* What the task requires *
Select and reproduce each line of the listing below that bears the string "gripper".
== Available data ==
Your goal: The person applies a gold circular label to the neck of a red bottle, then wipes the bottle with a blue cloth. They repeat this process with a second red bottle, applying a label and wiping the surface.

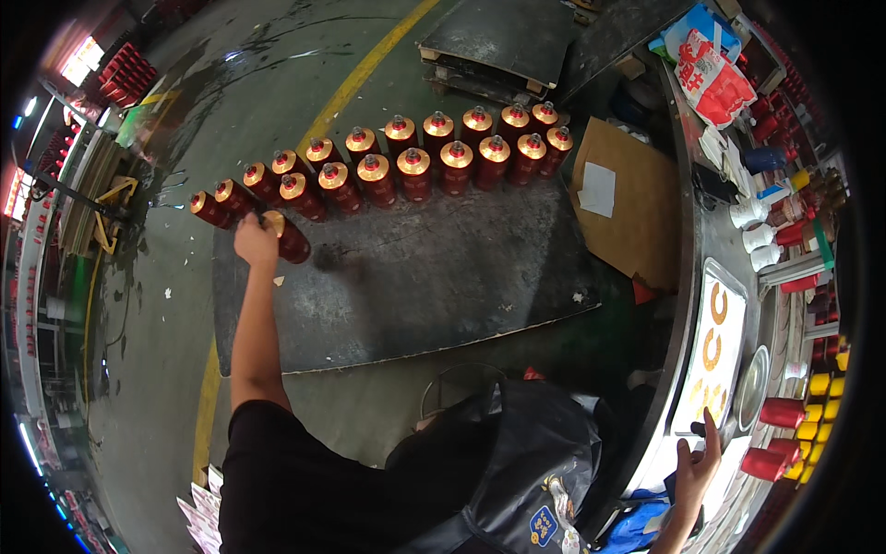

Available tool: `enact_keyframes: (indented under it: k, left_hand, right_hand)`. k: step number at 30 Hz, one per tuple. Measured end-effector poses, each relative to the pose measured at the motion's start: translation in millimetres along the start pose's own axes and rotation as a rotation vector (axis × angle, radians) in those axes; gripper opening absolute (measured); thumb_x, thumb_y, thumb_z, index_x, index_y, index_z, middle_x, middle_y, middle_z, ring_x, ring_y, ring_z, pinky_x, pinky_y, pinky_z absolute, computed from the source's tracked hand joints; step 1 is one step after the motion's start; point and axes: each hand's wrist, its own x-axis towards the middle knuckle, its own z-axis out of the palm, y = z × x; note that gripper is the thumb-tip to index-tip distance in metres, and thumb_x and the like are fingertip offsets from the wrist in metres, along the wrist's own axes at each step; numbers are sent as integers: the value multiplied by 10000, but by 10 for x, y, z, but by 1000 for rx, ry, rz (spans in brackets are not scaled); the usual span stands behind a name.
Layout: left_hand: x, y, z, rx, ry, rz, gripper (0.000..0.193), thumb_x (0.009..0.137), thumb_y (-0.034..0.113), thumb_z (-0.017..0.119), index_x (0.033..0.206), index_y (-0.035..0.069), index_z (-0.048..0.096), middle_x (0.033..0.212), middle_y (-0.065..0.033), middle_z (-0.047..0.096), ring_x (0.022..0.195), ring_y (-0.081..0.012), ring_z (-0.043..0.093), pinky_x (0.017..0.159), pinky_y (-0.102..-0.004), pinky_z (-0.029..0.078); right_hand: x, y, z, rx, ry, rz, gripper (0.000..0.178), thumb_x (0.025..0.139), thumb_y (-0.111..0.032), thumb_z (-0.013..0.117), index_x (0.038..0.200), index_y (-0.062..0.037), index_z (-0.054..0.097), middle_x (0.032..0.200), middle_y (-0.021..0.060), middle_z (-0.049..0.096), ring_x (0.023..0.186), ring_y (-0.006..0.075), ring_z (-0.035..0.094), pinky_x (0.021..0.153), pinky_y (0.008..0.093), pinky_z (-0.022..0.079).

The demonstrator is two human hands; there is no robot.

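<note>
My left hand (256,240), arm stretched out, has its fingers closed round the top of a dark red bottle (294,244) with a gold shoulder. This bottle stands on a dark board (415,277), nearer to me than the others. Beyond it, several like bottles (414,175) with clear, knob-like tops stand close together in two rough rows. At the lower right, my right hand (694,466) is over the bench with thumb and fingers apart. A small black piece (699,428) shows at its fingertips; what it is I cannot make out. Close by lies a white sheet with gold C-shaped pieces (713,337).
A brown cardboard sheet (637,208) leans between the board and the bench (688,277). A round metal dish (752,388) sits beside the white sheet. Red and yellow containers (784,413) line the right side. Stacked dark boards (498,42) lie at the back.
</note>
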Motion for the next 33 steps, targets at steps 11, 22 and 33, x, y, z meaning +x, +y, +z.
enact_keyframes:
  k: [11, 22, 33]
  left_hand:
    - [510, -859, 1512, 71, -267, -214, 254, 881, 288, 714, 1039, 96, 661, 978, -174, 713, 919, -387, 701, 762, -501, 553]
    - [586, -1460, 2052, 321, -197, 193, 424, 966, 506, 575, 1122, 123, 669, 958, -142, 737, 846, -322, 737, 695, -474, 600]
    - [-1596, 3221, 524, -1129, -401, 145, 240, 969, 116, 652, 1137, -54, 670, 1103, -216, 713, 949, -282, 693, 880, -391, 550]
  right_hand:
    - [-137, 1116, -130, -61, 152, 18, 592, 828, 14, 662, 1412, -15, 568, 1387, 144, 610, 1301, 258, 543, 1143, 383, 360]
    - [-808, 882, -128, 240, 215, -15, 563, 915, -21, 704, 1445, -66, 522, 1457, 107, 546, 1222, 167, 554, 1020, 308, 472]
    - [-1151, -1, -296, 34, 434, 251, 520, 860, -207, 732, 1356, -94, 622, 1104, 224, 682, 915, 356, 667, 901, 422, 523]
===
* Written solution *
Available tool: `enact_keyframes: (indented under it: k, left_hand, right_hand)`. k: step number at 30 Hz, one per tuple. Measured end-effector poses, each relative to the pose measured at the motion's start: translation in millimetres along the start pose's own axes and rotation as a rotation vector (axis × angle, radians) in those axes; gripper opening absolute (measured); thumb_x, thumb_y, thumb_z, index_x, index_y, index_z, middle_x, middle_y, middle_z, ring_x, ring_y, ring_z, pinky_x, pinky_y, pinky_z absolute, computed from the source's tracked hand joints; step 1 is one step after the motion's start; point and axes: each hand's wrist, its own x-axis towards the middle knuckle, its own z-axis out of the palm, y = z × x; note that gripper is the thumb-tip to index-tip distance in metres, and thumb_x and the like are fingertip offsets from the wrist in metres, along the wrist's own axes at each step; numbers are sent as integers: the value multiplied by 10000, but by 10 for x, y, z, but by 1000 for rx, ry, rz (spans in brackets are not scaled); the usual span stands behind a name.
Layout: left_hand: x, y, z, rx, ry, rz, gripper (0.000..0.193), thumb_x (0.009..0.137), thumb_y (-0.034..0.113), thumb_z (-0.017..0.119), index_x (0.033..0.206), index_y (-0.035..0.069), index_z (-0.048..0.096), middle_x (0.033..0.212), middle_y (-0.065..0.033), middle_z (-0.047..0.096), ring_x (0.022..0.195), ring_y (-0.081..0.012), ring_z (-0.043..0.093), pinky_x (0.017..0.159), pinky_y (-0.102..-0.004), pinky_z (-0.029..0.078); right_hand: x, y, z, rx, ry, rz, gripper (0.000..0.178), thumb_x (0.025..0.139), thumb_y (-0.111..0.032), thumb_z (-0.013..0.117), index_x (0.038..0.200), index_y (-0.062..0.037), index_z (-0.054..0.097), middle_x (0.032..0.200), middle_y (-0.021..0.060), middle_z (-0.049..0.096), ring_x (0.023..0.186), ring_y (-0.006..0.075), ring_z (-0.035..0.094), pinky_x (0.021..0.153), pinky_y (0.008..0.093), pinky_z (-0.022..0.079).

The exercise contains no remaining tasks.